> Raw data
┌──

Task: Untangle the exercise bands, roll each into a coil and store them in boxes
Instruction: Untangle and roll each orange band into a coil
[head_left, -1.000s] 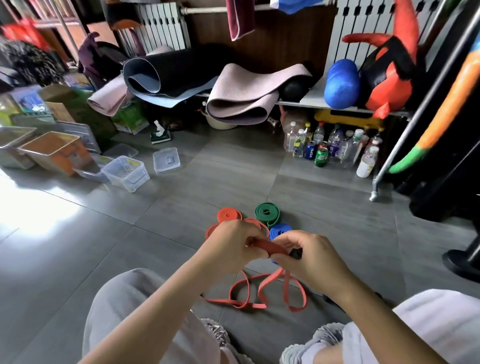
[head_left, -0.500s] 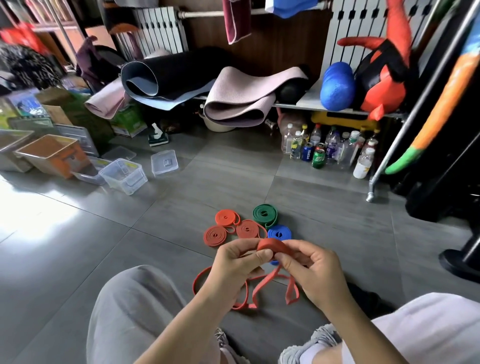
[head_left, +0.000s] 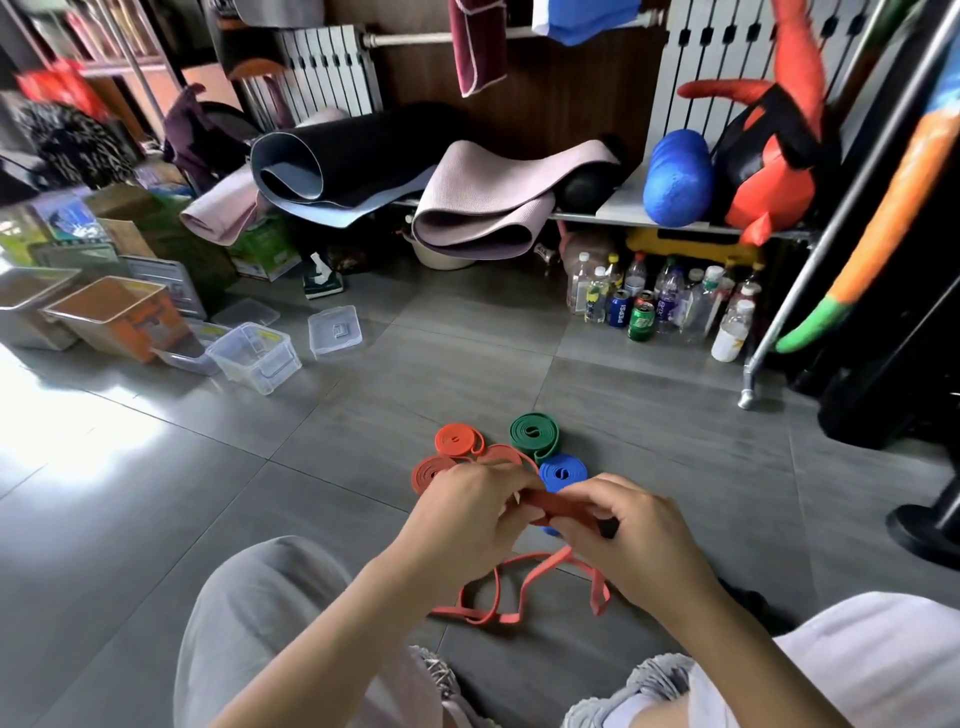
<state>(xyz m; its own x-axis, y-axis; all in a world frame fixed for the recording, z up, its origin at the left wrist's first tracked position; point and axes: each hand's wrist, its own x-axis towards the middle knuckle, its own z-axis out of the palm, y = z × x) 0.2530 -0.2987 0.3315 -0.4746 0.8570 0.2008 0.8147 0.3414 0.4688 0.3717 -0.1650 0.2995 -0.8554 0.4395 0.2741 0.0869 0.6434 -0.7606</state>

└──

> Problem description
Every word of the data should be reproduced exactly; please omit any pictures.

> Response to this task
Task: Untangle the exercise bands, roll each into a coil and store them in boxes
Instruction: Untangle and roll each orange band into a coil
[head_left, -1.000s] 
[head_left, -0.500s] 
[head_left, +0.000s] 
<state>(xyz m; its own x-axis, y-axis; all in a world frame fixed for the recording, z up, its origin at the left wrist's first tracked position; point and axes: each hand's wrist, its own x-axis towards the middle knuckle, its own z-axis out of the palm, y = z × x) 0.2530 -0.2987 0.3315 -0.4746 0.8570 0.2008 0.8147 0.3414 0.4688 0.3717 -0.1650 0.2995 -0.8554 0.4395 0.2741 0.0869 0.6434 -0.7606</state>

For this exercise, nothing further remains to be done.